Take the listing and give it again exactly, from its first line to its last line.

◆ ◆ ◆

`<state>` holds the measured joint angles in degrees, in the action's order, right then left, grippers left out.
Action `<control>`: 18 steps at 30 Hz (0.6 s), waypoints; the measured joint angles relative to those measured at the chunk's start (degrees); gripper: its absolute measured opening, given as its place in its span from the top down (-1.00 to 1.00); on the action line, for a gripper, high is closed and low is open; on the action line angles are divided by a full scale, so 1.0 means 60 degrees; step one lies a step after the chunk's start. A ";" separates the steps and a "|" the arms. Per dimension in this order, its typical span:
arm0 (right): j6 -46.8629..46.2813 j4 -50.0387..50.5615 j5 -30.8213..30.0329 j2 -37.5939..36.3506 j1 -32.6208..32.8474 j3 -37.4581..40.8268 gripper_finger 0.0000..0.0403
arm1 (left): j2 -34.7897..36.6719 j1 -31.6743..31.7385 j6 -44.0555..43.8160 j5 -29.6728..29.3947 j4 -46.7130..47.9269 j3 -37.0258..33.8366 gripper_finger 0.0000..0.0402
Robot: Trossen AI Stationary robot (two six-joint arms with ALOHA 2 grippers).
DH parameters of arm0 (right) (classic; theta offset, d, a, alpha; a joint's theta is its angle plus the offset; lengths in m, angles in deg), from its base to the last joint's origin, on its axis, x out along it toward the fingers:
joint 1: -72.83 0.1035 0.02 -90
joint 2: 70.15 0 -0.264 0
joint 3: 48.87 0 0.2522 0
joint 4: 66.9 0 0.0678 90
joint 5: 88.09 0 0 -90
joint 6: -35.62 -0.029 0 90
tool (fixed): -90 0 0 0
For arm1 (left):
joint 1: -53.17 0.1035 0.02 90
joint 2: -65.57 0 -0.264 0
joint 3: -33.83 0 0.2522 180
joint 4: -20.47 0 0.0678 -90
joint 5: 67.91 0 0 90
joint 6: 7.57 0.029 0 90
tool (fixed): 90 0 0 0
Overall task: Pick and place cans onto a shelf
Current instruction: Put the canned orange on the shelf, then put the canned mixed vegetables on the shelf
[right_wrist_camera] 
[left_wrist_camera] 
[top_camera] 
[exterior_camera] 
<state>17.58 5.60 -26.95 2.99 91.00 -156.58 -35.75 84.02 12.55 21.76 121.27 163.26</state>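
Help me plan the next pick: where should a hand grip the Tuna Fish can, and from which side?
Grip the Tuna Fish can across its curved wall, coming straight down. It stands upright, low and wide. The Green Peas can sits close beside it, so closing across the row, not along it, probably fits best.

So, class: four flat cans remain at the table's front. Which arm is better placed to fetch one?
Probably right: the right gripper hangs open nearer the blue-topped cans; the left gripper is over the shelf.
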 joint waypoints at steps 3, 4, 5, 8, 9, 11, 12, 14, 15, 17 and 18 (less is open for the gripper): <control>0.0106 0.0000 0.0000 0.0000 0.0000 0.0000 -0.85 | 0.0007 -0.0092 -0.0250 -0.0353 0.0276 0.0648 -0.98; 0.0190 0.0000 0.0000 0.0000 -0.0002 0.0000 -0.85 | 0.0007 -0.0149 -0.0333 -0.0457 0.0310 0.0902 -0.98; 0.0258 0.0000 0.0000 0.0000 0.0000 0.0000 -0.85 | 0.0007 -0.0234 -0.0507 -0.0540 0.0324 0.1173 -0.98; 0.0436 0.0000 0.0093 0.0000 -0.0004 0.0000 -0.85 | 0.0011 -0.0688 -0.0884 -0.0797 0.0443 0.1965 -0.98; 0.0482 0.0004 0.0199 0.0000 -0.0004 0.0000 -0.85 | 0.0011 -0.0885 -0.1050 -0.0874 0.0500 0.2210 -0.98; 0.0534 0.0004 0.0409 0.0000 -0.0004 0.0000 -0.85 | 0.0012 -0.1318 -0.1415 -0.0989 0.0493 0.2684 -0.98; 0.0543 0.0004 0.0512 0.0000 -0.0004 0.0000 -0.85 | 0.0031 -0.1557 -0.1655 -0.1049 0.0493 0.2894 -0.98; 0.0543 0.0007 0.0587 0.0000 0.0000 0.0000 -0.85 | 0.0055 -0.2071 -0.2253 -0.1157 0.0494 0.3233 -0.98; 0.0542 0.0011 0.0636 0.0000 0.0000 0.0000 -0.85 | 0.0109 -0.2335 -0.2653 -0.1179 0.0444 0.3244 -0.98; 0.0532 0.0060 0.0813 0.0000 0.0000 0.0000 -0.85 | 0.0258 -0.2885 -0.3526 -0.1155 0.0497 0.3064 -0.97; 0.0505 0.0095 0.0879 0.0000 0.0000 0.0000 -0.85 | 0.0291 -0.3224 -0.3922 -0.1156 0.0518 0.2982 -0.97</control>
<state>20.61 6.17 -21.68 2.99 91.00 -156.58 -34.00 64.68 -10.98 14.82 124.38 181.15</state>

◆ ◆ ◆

## ANSWER SECTION
`<state>` holds the measured joint angles in degrees, in the action's order, right then left, grippers left out.
Action `<control>`: 18 steps at 30 Hz (0.6 s), waypoints; the measured joint angles relative to those measured at the chunk's start (degrees); gripper: its absolute measured opening, given as its place in its span from the top down (-1.00 to 1.00); on the action line, for a gripper, high is closed and low is open; on the action line angles are divided by a full scale, so 1.0 means 60 degrees; step one lies a step after the chunk's start. A ";" separates the steps and a "|" the arms. Per dimension in this order, its typical span:
arm0 (right): j6 -46.8629..46.2813 j4 -50.0387..50.5615 j5 -30.8213..30.0329 j2 -37.5939..36.3506 j1 -32.6208..32.8474 j3 -37.4581..40.8268 gripper_finger 0.0000..0.0403
arm1 (left): j2 -34.7897..36.6719 j1 -31.6743..31.7385 j6 -44.0555..43.8160 j5 -29.6728..29.3947 j4 -46.7130..47.9269 j3 -37.0258..33.8366 gripper_finger 0.0000..0.0402
Robot: Trossen AI Stationary robot (two six-joint arms with ALOHA 2 grippers).
DH parameters of arm0 (right) (classic; theta offset, d, a, alpha; a joint's theta is its angle plus the offset; lengths in m, angles in deg), from its base to the last joint's origin, on its axis, x out along it toward the fingers:
joint 1: -72.83 0.1035 0.02 -90
joint 2: 70.15 0 -0.264 0
joint 3: 48.87 0 0.2522 0
joint 4: 66.9 0 0.0678 90
joint 5: 88.09 0 0 -90
joint 6: -35.62 -0.029 0 90
tool (fixed): -90 0 0 0
For arm1 (left):
joint 1: -53.17 0.1035 0.02 90
joint 2: -65.57 0 -0.264 0
joint 3: -33.83 0 0.2522 180
joint 4: -20.47 0 0.0678 -90
joint 5: 67.91 0 0 90
joint 6: 7.57 0.029 0 90
tool (fixed): 90 0 0 0
Overall task: Pick and place cans onto a shelf
Current instruction: Put the canned orange on the shelf, then put the canned mixed vegetables on the shelf
[right_wrist_camera] 
[left_wrist_camera] 
[top_camera] 
[exterior_camera] 
<state>17.58 5.60 -26.95 2.99 91.00 -156.58 -35.75 84.02 12.55 21.76 121.27 163.26</state>
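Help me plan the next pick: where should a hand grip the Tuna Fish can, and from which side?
Grip the Tuna Fish can across its curved wall, coming straight down. It stands upright, low and wide. The Green Peas can sits close beside it, so closing across the row, not along it, probably fits best.

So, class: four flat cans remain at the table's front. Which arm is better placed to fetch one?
Probably right: the right gripper hangs open nearer the blue-topped cans; the left gripper is over the shelf.
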 joint waypoints at steps 3, 4, 5, 8, 9, 11, 12, 14, 15, 17 and 18 (less is open for the gripper): <control>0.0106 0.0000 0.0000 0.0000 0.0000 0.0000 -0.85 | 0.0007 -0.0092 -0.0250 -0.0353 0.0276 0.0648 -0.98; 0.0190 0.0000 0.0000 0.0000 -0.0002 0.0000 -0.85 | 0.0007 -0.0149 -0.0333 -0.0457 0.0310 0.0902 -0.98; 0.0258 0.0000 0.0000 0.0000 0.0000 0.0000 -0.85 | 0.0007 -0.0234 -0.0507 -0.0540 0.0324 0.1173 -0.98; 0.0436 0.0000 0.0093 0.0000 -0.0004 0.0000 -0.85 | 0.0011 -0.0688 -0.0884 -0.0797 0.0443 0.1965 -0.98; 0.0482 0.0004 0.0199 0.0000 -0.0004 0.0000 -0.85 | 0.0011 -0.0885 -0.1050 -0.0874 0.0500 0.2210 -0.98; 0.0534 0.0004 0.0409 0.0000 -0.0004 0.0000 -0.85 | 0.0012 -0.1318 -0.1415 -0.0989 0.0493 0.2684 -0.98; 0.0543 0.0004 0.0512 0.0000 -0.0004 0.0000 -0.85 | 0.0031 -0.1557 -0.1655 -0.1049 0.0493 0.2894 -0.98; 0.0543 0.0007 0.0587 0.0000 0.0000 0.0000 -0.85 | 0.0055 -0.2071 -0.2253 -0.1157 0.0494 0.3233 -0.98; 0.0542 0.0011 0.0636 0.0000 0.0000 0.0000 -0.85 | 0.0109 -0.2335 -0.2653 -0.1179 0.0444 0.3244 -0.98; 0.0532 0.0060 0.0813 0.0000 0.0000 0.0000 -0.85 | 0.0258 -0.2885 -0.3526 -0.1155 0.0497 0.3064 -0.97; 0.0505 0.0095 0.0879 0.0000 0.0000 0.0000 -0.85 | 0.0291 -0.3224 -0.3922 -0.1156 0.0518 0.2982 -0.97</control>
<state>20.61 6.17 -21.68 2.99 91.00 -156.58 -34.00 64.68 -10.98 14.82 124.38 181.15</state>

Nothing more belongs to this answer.